**Exercise requirements**
Once the line containing "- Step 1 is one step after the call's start" has been printed, stop; print every line before it exactly, starting at the top of the material below.

........

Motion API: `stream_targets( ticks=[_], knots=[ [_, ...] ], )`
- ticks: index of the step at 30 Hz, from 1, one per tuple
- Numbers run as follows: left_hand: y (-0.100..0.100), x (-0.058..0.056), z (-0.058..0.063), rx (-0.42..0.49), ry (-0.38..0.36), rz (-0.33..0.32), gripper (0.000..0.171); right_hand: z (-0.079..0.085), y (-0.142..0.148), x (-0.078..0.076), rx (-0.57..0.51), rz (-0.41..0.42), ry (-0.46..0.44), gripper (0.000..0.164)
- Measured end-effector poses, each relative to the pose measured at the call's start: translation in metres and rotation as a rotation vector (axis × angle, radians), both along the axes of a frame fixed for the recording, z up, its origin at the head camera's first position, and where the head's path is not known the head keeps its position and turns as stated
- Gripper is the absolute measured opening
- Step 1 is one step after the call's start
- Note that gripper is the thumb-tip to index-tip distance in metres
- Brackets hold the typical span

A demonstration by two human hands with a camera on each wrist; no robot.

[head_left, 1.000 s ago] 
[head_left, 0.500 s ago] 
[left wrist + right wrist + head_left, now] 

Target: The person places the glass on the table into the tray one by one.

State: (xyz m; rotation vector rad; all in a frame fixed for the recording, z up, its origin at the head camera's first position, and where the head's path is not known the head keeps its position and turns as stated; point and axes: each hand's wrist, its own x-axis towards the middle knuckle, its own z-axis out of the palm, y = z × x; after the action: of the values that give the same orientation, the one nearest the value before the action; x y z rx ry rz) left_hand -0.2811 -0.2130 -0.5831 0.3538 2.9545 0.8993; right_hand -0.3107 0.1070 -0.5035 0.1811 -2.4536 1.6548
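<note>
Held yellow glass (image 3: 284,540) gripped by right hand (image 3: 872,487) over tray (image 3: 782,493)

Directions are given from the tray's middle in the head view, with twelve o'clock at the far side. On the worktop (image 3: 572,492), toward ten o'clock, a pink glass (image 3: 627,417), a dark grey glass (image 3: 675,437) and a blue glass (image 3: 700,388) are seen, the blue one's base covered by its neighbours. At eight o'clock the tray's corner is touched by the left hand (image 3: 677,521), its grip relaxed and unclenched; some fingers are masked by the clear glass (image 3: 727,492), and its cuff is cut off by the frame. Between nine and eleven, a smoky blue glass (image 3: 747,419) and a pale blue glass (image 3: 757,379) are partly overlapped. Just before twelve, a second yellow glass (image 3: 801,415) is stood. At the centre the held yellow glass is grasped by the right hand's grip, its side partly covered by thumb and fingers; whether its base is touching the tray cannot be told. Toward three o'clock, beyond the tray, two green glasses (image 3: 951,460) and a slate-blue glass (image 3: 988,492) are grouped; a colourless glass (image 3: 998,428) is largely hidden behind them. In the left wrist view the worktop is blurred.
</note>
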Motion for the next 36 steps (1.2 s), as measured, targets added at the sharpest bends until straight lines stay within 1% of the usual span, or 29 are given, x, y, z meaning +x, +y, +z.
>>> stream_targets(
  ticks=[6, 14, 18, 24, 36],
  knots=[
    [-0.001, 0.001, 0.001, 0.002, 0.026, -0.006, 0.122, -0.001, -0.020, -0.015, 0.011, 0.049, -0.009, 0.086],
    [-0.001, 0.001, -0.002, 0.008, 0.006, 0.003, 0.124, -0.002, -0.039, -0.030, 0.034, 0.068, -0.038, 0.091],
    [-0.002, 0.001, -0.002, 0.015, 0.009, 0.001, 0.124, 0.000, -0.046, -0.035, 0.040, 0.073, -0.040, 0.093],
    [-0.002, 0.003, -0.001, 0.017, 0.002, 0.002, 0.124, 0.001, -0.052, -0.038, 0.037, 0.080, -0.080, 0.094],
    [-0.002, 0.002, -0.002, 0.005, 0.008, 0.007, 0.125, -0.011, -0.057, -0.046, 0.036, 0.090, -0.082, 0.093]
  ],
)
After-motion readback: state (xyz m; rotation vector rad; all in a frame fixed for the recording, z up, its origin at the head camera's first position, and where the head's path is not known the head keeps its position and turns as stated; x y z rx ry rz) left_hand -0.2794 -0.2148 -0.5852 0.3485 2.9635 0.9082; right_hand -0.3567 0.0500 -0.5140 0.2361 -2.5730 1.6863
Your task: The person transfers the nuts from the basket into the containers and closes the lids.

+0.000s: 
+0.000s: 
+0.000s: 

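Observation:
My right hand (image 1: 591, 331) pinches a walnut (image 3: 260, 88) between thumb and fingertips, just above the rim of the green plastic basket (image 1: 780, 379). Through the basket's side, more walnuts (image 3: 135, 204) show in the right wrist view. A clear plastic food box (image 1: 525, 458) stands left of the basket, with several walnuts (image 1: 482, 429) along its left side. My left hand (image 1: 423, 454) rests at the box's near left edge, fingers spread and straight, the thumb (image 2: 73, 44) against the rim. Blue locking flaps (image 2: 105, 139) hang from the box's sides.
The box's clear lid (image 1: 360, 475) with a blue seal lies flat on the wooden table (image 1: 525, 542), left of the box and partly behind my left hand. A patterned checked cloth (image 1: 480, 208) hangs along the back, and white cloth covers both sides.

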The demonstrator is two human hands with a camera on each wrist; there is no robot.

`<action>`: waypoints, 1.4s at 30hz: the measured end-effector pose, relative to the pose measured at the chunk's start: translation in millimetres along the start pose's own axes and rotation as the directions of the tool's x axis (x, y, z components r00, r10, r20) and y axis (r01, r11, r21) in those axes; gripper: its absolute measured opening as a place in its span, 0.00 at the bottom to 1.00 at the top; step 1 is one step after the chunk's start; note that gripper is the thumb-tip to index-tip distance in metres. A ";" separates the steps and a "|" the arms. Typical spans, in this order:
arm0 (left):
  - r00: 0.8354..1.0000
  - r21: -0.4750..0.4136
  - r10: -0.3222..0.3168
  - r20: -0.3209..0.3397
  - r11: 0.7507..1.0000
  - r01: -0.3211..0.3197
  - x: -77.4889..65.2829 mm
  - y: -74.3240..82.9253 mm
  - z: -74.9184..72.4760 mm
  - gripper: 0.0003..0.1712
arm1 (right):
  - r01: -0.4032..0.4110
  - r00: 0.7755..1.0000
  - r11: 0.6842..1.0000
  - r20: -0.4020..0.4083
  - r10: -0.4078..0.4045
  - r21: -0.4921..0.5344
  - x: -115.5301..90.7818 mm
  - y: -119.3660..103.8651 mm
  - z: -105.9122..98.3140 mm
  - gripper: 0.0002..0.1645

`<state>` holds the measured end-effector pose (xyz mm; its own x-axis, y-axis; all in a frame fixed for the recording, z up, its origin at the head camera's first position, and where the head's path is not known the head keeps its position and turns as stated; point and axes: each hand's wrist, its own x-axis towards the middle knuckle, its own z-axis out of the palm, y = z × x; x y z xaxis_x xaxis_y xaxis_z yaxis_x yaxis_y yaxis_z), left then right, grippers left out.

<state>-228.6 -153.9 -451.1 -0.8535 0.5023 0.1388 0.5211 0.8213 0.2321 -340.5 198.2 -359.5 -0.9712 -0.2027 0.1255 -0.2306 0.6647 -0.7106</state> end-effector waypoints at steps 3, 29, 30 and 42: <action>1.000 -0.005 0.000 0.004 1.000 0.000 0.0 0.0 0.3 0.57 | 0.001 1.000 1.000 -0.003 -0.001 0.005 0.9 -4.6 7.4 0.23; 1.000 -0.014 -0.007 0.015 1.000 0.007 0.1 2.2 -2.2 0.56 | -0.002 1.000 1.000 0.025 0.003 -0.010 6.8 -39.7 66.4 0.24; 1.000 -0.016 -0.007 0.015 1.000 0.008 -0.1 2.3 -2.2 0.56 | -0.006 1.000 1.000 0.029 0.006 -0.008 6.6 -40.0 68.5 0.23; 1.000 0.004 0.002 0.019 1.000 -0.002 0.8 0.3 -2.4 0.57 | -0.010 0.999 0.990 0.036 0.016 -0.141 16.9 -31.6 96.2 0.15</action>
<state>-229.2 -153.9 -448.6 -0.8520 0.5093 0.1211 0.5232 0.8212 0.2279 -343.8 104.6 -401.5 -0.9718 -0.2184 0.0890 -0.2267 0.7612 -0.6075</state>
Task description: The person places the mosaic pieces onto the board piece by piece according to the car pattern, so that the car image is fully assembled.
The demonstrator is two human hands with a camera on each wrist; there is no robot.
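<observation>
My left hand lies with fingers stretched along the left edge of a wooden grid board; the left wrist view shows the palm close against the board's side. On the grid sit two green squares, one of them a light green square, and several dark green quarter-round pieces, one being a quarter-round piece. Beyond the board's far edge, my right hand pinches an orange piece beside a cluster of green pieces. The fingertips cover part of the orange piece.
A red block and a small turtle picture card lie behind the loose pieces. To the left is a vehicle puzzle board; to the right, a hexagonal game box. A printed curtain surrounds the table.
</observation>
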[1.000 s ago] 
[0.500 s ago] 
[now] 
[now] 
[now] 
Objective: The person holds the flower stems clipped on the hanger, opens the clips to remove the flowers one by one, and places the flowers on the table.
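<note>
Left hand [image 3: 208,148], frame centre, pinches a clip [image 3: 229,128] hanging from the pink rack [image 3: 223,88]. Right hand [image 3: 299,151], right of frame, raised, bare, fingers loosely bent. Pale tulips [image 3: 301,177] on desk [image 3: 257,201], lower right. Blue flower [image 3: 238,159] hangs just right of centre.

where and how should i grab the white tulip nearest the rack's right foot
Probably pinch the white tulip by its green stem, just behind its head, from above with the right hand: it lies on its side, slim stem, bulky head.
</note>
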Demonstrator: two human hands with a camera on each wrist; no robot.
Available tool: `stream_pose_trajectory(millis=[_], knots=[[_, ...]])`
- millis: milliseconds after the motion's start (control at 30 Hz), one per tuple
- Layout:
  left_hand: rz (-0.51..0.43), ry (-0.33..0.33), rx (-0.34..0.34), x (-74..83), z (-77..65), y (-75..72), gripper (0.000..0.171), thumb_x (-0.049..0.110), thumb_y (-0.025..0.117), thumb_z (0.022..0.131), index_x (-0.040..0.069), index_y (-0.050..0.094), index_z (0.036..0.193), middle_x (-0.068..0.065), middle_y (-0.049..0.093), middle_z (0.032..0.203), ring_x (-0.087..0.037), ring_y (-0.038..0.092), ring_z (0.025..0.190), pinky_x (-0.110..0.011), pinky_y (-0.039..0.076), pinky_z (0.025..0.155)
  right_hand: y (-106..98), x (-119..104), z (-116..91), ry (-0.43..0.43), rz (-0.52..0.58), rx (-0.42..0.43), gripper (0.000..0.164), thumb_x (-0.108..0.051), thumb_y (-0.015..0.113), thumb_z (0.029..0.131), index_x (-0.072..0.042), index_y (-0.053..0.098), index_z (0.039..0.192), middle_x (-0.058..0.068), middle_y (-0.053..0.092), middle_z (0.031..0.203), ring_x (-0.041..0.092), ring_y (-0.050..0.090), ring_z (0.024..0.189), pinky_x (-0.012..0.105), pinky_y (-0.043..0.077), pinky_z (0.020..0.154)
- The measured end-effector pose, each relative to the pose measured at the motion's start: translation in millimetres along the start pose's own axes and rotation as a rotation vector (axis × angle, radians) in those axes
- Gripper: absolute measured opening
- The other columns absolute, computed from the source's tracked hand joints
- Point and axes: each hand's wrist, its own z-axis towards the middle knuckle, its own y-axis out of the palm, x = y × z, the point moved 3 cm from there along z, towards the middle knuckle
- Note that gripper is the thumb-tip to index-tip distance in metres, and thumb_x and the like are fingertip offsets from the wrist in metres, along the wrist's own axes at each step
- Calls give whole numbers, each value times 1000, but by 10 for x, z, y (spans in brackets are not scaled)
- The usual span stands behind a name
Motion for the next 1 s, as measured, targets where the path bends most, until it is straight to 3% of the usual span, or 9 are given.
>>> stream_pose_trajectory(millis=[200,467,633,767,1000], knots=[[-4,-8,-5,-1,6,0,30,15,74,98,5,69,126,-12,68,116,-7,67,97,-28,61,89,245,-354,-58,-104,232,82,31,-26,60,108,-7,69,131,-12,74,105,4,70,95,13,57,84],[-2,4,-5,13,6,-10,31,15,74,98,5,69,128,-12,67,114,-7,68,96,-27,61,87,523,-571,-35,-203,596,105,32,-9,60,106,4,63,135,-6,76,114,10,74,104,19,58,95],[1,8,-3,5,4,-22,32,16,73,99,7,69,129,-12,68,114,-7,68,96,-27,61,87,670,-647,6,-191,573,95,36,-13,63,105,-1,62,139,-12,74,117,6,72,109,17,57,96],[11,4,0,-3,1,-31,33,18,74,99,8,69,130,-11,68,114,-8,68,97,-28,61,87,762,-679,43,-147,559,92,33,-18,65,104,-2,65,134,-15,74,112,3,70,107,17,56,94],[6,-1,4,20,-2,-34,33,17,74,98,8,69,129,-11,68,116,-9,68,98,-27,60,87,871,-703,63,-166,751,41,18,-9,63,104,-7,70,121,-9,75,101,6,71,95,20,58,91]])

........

**Task response**
Motion API: `stream_targets( ticks=[_], knots=[ [_, ...] ], )`
- ticks: index of the step at 30 Hz, from 1, one per tuple
- Numbers run as follows: left_hand: y (-0.100..0.100), x (-0.058..0.056), z (-0.058..0.063), rx (-0.42..0.49), ry (-0.38..0.36), rz (-0.33..0.32), gripper (0.000..0.171); right_hand: z (-0.079..0.085), y (-0.142..0.148), x (-0.078..0.076), rx (-0.57..0.51), rz (-0.41..0.42), ry (-0.46..0.44), gripper (0.000..0.164)
- Measured end-effector poses, each relative to the pose measured at the call's start: translation in metres and rotation as a rotation vector (axis × angle, radians), both along the axes of a frame fixed for the recording, z up, its origin at the head camera's first position, and where the head's path is not known the head keeps its position and turns as stated
- Gripper is the absolute measured opening
- Step 1 is one step after the call's start

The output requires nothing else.